Exercise instructions: Reproduce precisely the lines between the start of the data below and the line with "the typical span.", both included.

[Opening Recorded information section]

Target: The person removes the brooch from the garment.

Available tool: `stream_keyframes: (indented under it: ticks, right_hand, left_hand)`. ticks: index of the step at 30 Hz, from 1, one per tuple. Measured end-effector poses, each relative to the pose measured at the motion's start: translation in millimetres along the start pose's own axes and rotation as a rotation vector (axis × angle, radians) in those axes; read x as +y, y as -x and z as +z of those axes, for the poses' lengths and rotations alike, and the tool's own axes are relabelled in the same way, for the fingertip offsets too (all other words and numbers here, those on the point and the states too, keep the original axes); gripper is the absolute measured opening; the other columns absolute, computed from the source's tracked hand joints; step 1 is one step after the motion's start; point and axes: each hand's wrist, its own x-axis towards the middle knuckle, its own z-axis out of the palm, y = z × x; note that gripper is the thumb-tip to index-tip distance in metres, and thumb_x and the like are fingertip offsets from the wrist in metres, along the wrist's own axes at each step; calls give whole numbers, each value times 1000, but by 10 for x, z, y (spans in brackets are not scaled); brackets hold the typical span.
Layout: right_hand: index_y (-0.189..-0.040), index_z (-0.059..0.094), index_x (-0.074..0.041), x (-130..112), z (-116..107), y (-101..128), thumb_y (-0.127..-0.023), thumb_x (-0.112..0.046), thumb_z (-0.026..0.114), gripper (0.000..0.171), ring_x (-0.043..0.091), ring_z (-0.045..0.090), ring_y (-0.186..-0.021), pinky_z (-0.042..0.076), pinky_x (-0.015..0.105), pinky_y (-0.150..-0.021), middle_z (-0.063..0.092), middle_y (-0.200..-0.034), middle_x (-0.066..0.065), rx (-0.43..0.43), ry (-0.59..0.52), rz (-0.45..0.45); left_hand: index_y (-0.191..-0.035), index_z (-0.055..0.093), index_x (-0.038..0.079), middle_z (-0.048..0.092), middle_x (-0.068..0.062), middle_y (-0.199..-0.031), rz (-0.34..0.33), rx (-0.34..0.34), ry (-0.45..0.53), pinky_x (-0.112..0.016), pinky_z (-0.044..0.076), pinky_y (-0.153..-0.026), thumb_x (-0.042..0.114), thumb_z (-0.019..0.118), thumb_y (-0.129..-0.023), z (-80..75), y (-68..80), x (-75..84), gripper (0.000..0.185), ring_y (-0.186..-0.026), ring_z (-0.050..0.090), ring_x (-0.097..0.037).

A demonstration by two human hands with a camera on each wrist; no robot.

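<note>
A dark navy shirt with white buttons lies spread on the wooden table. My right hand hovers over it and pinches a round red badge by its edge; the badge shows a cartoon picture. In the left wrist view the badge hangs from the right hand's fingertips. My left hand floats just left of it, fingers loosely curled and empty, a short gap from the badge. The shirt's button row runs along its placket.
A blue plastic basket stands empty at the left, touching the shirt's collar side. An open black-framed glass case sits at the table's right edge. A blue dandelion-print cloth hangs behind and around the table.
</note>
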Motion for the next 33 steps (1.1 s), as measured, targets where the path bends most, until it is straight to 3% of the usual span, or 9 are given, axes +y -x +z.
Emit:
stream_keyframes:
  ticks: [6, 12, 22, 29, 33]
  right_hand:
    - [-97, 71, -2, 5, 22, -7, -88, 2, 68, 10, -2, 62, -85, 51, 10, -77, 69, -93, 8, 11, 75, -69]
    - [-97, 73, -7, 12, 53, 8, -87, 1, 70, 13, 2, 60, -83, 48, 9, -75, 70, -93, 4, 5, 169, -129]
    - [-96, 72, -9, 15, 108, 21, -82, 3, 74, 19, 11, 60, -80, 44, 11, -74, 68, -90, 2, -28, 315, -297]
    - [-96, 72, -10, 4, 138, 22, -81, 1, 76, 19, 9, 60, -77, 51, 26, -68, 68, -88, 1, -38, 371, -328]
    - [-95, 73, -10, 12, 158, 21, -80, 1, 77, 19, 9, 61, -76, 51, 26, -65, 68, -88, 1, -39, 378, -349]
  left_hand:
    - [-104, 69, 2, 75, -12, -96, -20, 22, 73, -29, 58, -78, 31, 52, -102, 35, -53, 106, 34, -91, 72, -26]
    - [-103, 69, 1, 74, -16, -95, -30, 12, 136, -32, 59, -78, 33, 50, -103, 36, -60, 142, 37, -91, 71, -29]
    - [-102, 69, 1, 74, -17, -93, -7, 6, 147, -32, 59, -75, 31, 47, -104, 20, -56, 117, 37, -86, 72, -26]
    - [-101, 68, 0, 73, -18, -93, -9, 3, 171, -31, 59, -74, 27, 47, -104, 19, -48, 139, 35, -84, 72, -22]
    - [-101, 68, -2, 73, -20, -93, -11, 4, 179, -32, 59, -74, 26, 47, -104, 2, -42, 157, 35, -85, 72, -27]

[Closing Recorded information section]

Reply:
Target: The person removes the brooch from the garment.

Available tool: `stream_keyframes: (indented under it: ticks, right_hand, left_hand)`. ticks: index of the step at 30 Hz, from 1, one per tuple. Measured end-effector poses, each relative to the pose measured at the motion's start: translation in millimetres along the start pose's own axes and rotation as a rotation vector (axis × angle, radians) in those axes; read x as +y, y as -x and z as +z of those axes, for the poses' lengths and rotations alike, and the tool's own axes are relabelled in the same way, for the fingertip offsets too (all other words and numbers here, those on the point and the states too, keep the original axes); gripper is the absolute measured opening; the other columns absolute, computed from the source's tracked hand joints; step 1 is one step after the motion's start; point and axes: each hand's wrist, its own x-axis towards the middle knuckle, its own z-axis out of the palm, y = z × x; note that gripper is the thumb-tip to index-tip distance in metres, and thumb_x and the like are fingertip offsets from the wrist in metres, along the wrist's own axes at each step; calls give whole numbers, each value times 1000, but by 10 for x, z, y (spans in brackets are not scaled); brackets hold the typical span.

What the answer needed to say has been said.